Provided data
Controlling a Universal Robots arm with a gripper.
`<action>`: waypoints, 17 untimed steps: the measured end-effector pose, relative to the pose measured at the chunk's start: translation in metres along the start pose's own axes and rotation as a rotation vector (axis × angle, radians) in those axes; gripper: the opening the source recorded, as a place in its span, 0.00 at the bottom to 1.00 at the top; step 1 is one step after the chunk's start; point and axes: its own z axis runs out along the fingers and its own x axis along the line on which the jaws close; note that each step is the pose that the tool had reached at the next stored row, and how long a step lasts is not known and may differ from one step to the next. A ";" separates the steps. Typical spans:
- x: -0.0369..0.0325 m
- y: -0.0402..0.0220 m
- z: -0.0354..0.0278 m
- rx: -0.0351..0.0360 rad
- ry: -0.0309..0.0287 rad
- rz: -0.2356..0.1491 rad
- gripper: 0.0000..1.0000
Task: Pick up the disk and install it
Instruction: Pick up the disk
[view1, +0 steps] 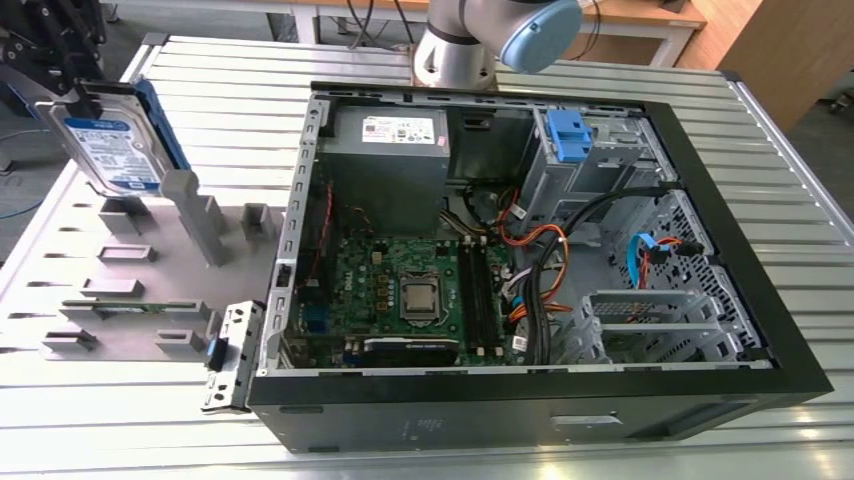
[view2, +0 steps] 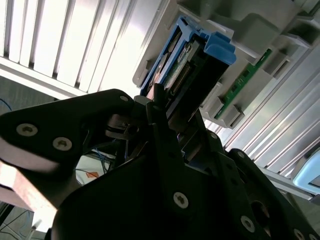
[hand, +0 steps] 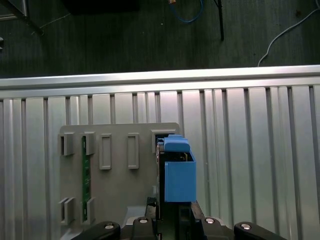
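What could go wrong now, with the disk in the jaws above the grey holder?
1. The jaws hold the disk by one end and it hangs tilted, so it may twist or slip.
2. Its lower edge sits close to the grey holder posts and could catch.
3. Loose cables beside the drive cage may snag it.

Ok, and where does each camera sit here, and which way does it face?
Exterior view: off the arm, high over the table, looking down into the open computer case; the arm and the end effector holding the disk show.
First wrist view: on the wrist, looking down past the end effector at the disk and grey fixture.
Second wrist view: on the wrist, looking along the fingers at the disk.
All three share the disk.
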 end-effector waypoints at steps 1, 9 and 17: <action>0.0000 0.0000 -0.0010 0.0000 0.0000 0.000 0.35; -0.0001 0.0002 -0.0072 0.0003 0.0000 0.000 0.35; -0.0002 0.0004 -0.0141 0.0009 -0.0001 0.000 0.35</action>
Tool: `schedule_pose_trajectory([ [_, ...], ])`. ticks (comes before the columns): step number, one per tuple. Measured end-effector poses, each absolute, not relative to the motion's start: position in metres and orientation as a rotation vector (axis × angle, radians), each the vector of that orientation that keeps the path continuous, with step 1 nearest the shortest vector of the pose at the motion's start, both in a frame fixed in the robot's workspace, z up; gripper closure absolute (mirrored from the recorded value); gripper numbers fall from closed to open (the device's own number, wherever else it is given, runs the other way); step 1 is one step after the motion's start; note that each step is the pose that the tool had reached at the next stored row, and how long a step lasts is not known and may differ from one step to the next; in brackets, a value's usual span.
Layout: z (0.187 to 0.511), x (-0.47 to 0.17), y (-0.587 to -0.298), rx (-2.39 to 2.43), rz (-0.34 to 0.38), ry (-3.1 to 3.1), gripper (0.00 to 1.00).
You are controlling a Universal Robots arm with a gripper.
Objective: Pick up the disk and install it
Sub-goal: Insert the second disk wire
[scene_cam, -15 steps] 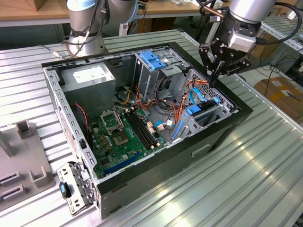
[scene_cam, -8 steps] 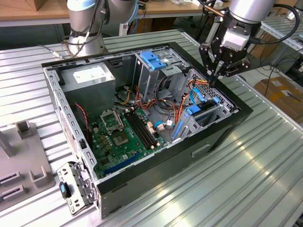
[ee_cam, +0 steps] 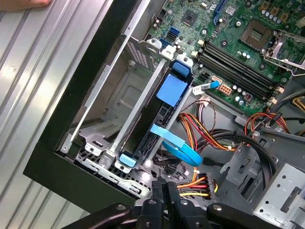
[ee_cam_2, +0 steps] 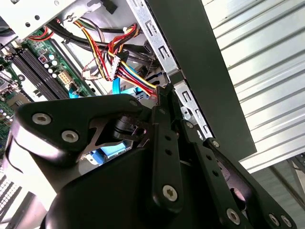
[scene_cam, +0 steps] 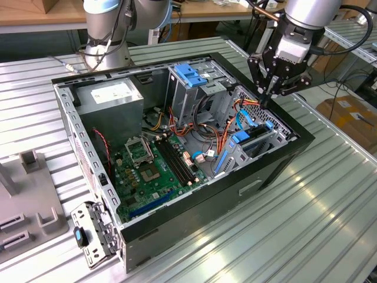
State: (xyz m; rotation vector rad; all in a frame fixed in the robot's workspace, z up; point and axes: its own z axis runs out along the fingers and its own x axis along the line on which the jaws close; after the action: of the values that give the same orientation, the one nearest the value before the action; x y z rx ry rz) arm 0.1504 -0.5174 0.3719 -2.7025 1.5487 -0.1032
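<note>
The gripper (scene_cam: 266,94) hangs above the open computer case (scene_cam: 277,159), over the corner nearest the exterior view's right, its two black fingers (ee_cam_2: 164,143) drawn together with no gap visible and nothing between them. The fingertips stand just above a bundle of red, yellow and orange wires (scene_cam: 250,106), apart from the metal bay below. The disk (ee_cam: 164,102) sits on edge inside that bay (ee_cam: 119,124), beside the case wall; in the first wrist view its blue rail and blue tab show, while its labelled face is turned away. A light-blue flat cable (ee_cam: 178,145) curls beside it. The gripper body (ee_cam_2: 119,191) hides most of the disk in the second wrist view.
</note>
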Motion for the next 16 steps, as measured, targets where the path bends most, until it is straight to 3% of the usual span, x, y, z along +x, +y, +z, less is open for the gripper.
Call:
schedule_pose_trajectory([
  [16,0.3711,0.1504,-0.5174,-2.53,-0.107,1.83,0.84],
])
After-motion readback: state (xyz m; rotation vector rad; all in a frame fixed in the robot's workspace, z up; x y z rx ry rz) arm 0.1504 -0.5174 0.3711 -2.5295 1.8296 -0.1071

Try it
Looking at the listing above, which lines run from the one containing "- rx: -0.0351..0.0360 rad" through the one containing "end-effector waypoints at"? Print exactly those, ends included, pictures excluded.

Answer box
- rx: -0.0351..0.0360 rad
- ry: -0.0309..0.0287 rad
- rz: -0.2356..0.1491 rad
- gripper: 0.0000..1.0000
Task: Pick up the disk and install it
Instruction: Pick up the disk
[view1, +0 steps] 
[view2, +0 steps] 
[hand, +0 steps] 
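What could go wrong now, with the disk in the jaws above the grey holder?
1. The jaws hold the disk by one end and it hangs tilted, so it may twist or slip.
2. Its lower edge sits close to the grey holder posts and could catch.
3. Loose cables beside the drive cage may snag it.

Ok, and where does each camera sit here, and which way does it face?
Exterior view: off the arm, high over the table, looking down into the open computer case; the arm and the end effector holding the disk show.
First wrist view: on the wrist, looking down past the end effector at the disk and grey fixture.
Second wrist view: on the wrist, looking along the fingers at the disk.
All three share the disk.
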 end-effector waypoints at steps 1, 9 and 17: <action>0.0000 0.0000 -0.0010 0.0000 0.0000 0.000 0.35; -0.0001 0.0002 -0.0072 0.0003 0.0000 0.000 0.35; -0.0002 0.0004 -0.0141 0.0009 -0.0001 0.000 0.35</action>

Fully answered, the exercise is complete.